New strategies for freezing, advancing relfrozenxid early

Started by Peter Geogheganalmost 4 years ago140 messageshackers

pg@bowt.ie

almost 4 years ago

Attached patch series is a completely overhauled version of earlier
work on freezing. Related work from the Postgres 15 cycle became
commits 0b018fab, f3c15cbe, and 44fa8488.

Recap
=====

The main high level goal of this work is to avoid painful, disruptive
antiwraparound autovacuums (and other aggressive VACUUMs) that do way
too much "catch up" freezing, all at once, causing significant
disruption to production workloads. The patches teach VACUUM to care
about how far behind it is on freezing for each table -- the number of
unfrozen all-visible pages that have accumulated so far is directly
and explicitly kept under control over time. Unfrozen pages can be
seen as debt. There isn't necessarily anything wrong with getting into
debt (getting into debt to a small degree is all but inevitable), but
debt can be dangerous when it isn't managed carefully.

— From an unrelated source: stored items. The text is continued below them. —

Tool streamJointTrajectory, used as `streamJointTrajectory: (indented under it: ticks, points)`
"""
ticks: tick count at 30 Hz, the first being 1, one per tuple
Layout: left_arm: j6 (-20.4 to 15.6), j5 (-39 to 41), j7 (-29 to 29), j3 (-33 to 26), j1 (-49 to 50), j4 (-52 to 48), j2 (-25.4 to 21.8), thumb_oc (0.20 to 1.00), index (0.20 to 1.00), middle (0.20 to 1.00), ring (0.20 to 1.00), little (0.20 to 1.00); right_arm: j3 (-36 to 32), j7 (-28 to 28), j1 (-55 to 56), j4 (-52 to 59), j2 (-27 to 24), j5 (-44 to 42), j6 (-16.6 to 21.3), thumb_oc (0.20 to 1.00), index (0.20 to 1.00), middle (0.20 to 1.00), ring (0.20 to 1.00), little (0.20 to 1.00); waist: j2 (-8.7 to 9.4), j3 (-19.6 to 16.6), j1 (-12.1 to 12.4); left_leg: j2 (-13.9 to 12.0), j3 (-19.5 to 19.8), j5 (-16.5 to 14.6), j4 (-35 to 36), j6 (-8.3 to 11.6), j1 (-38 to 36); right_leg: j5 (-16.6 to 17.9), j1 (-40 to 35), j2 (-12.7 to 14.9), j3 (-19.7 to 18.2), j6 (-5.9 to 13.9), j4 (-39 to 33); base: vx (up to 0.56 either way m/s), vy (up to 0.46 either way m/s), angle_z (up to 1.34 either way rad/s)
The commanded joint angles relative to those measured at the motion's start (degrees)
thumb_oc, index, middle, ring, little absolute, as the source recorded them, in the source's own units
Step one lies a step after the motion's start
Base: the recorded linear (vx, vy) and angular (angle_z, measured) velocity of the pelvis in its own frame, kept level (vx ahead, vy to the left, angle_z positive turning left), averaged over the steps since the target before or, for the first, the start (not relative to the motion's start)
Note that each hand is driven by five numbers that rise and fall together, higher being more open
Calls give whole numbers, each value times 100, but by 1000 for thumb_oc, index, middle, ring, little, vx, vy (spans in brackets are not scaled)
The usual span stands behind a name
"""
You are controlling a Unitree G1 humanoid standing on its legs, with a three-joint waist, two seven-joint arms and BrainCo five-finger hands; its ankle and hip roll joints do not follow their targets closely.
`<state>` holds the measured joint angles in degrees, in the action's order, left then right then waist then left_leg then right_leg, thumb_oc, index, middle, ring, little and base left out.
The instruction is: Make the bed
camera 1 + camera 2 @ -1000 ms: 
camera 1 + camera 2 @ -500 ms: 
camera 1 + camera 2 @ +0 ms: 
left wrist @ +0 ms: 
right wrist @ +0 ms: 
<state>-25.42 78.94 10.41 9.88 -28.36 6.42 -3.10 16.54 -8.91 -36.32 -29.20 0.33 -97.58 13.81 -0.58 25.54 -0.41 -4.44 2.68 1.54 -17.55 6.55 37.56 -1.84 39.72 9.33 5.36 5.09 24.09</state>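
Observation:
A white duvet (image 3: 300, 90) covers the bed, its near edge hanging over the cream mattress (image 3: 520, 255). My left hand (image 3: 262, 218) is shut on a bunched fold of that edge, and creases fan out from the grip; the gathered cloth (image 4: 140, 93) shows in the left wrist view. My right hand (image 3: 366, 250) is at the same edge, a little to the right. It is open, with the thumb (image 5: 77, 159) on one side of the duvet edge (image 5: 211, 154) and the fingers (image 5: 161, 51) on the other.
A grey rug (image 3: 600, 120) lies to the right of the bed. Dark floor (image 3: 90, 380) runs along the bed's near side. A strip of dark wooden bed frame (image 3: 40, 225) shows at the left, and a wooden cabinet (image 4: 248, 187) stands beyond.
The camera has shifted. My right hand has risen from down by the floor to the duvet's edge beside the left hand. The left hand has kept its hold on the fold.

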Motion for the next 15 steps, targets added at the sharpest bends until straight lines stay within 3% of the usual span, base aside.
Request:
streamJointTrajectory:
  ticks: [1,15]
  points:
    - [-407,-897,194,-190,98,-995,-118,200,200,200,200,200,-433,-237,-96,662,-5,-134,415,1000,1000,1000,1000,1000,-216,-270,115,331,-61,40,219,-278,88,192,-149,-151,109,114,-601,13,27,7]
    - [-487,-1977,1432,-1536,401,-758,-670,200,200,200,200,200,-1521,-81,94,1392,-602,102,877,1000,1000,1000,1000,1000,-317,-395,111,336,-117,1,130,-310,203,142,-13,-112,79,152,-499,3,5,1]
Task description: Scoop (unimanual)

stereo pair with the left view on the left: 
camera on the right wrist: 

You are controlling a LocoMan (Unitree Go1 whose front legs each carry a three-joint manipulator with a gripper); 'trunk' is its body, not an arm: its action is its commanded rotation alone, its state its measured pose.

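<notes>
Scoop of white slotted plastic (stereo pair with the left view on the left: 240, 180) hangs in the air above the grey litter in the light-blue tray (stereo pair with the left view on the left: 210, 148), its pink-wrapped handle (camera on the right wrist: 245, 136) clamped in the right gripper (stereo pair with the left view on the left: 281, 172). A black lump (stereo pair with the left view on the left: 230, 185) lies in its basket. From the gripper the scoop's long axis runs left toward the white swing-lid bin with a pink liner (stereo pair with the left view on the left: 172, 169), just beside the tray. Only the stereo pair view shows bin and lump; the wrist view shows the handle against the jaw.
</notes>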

Accumulating
large amounts of debt doesn't always end badly, but it does seem to
reliably create the *risk* that things will end badly.

Right now, a standard append-only table could easily do *all* freezing
in aggressive/antiwraparound VACUUM, without any earlier
non-aggressive VACUUM operations triggered by
autovacuum_vacuum_insert_threshold doing any freezing at all (unless
the user goes out of their way to tune vacuum_freeze_min_age). There
is currently no natural limit on the number of unfrozen all-visible
pages that can accumulate -- unless you count age(relfrozenxid), the
triggering condition for antiwraparound autovacuum. But relfrozenxid
age predicts almost nothing about how much freezing is required (or
will be required later on). The overall result is that it oftens takes
far too long for freezing to finally happen, even when the table
receives plenty of autovacuums (they all could freeze something, but
in practice just don't freeze anything). It's very hard to avoid that
through tuning, because what we really care about is something pretty
closely related to (if not exactly) the number of unfrozen heap pages
in the system. XID age is fundamentally "the wrong unit" here -- the
physical cost of freezing is the most important thing, by far.

In short, the goal of the patch series/project is to make autovacuum
scheduling much more predictable over time. Especially with very large
append-only tables. The patches improve the performance stability of
VACUUM by managing costs holistically, over time. What happens in one
single VACUUM operation is much less important than the behavior of
successive VACUUM operations over time.

What's new: freezing/skipping strategies
========================================

This newly overhauled version introduces the concept of
per-VACUUM-operation strategies, which we decide on once per VACUUM,
at the very start. There are 2 choices to be made at this point (right
after we acquire OldestXmin and similar cutoffs):

1) Do we scan all-visible pages, or do we skip instead? (Added by
second patch, involves a trade-off between eagerness and laziness.)
2) How should we freeze -- eagerly or lazily? (Added by third patch)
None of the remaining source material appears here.